Leave out the pictures, and retype only the lines from the beginning of the material through the line that contains "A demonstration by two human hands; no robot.", including both.
** Opening Dataset excerpt block **
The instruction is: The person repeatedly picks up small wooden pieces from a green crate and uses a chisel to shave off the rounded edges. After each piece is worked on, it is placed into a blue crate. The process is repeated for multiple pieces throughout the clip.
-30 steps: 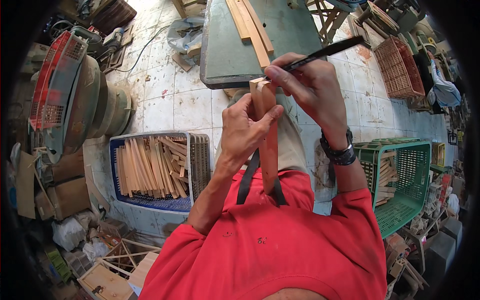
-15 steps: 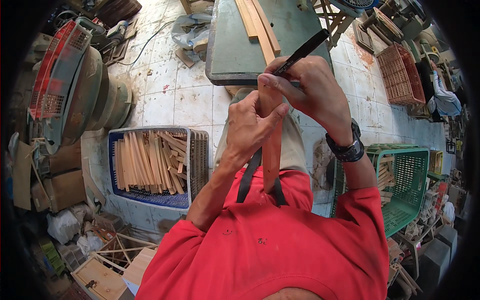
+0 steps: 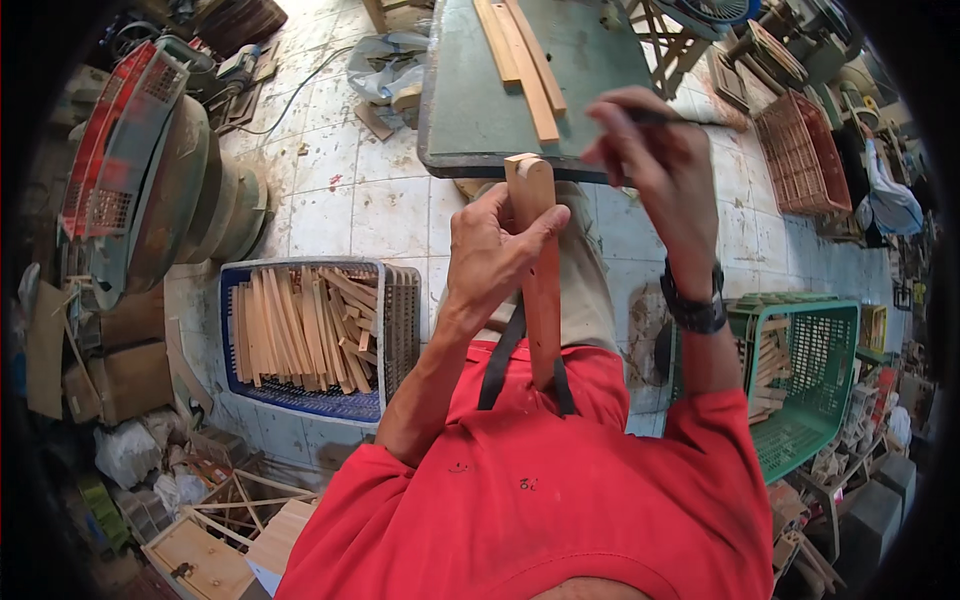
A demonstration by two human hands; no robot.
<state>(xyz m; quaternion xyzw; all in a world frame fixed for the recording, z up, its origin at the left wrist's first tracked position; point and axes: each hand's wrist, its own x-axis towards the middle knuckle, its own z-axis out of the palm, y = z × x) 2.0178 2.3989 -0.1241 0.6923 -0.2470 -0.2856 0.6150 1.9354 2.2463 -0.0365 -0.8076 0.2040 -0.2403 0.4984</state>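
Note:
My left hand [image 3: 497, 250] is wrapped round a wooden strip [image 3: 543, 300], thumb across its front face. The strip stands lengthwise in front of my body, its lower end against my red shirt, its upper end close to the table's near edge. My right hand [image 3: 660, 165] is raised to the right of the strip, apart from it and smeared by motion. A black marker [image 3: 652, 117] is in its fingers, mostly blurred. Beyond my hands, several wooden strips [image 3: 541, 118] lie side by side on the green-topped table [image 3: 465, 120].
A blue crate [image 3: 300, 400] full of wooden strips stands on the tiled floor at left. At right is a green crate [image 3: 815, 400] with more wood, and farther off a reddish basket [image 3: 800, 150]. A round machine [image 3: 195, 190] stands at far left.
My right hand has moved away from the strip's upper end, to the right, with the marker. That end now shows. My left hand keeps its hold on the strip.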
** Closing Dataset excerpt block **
• **Answer for this exercise**
The instruction is: The person repeatedly picks up small wooden pieces from a green crate and uses a chisel to shave off the rounded edges. After each piece is worked on, it is placed into a blue crate. The process is repeated for multiple pieces throughout the clip.
-30 steps: 
-15 steps: 
+0 steps: 
A demonstration by two human hands; no robot.

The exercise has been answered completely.